Ma probabilmente proprio a causa di questo livello di dettaglio ricercato dall’autrice in riferimento alla storia tedesca, si perde un po’ la percezione di tutto quello che succedeva contemporaneamente fuori dalla Germania, come spiega anche Gabriele d’Ottavio nella sua recensione al volume (I libri del 2019 / 2, in «Il mestiere di storico», XII / 2, 2020, p. 131). Inoltre, talvolta il testo risulta estremamente didascalico, quasi cronachistico, senza lasciare spazio a riflessioni personali o interessi particolari dell’autrice, mancando quindi di un punto di vista che possa essere di spunto ad eventuali studiosi che si trovino ad affrontare il volume. “Sparisce la voce dell’autrice”, come riportato anche da Teresa Malice nel suo commento all’opera (in: ARO – Annali Recensioni Online, IV, 2021, 2, URL https://aro-isig.fbk.eu/issues/2021/2/rivoluzione-pacifica-e-unita-teresa-malice/), ma probabilmente la causa di questa neutralità forzata è anche da ricercare nel fatto che il volume è stato concepito come tesi di dottorato. Un’ulteriore perplessità è suscitata dalla tendenza a ripartire da capo in ogni capitolo, ripetendo più volte gli stessi concetti e rispiegando da zero gli stessi eventi, modalità narrativa che a lungo andare rischia di far perdere il focus sul vero argomento del capitolo.

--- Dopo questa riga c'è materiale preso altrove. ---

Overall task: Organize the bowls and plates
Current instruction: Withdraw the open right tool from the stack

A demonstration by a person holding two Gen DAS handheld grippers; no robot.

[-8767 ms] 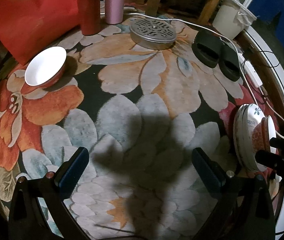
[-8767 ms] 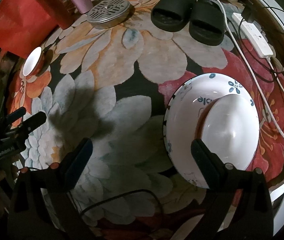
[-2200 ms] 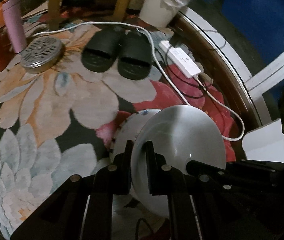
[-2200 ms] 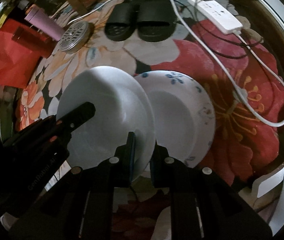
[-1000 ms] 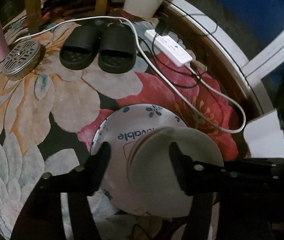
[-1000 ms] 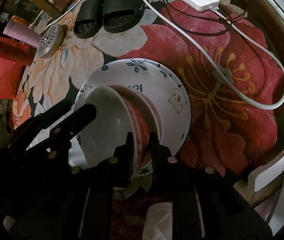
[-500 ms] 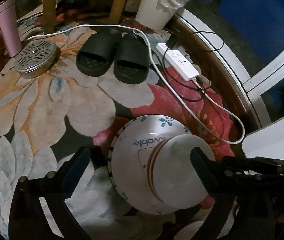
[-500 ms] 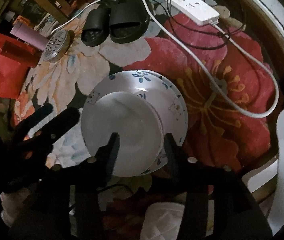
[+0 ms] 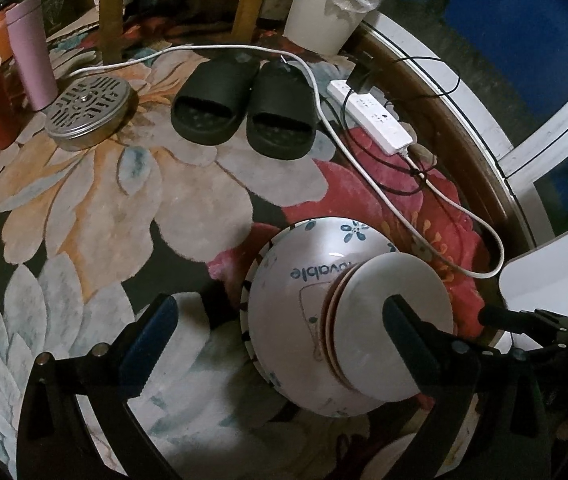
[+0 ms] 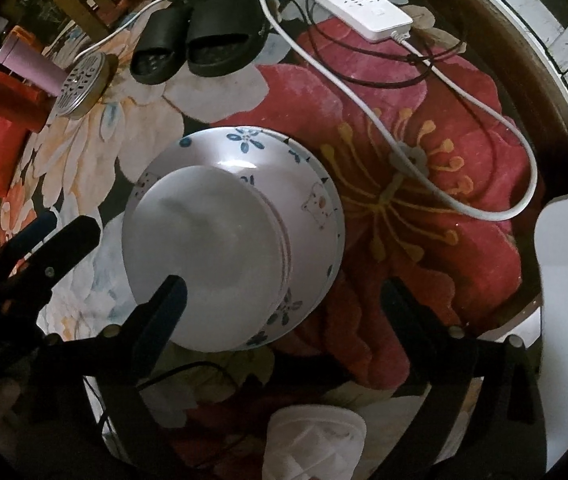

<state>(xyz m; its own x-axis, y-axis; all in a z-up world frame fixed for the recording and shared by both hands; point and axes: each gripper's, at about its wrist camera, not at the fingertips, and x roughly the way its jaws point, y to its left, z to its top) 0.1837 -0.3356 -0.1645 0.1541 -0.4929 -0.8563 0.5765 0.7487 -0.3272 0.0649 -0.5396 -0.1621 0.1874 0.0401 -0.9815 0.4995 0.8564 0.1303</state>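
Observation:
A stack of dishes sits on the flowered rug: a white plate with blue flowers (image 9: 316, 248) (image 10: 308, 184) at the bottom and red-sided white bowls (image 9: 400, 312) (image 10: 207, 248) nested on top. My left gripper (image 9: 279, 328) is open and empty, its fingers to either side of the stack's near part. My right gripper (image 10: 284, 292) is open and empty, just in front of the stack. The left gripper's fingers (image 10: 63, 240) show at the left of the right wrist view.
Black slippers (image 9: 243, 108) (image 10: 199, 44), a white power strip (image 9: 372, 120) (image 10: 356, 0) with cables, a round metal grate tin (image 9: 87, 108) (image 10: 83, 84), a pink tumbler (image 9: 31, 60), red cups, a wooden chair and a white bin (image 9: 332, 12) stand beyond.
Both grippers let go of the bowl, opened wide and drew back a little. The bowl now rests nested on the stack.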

Sicuramente il libro ha il pregio di essere un ottimo punto di partenza per espandere il discorso della cultura della memoria e delle politiche della memoria della Germania, tema che proprio a causa dell’estrema complessità della sua storia recente può offrire interessanti prospettive di studio. In generale si può affermare che il volume apre la strada a tutti gli studiosi di comunicazione storica e public history, dimostrando con forza come anche la storia recente possa essere analizzata e interpretata con assoluta sicurezza e in maniera convincente, senza che sia necessario farla “sedimentare” troppo a lungo.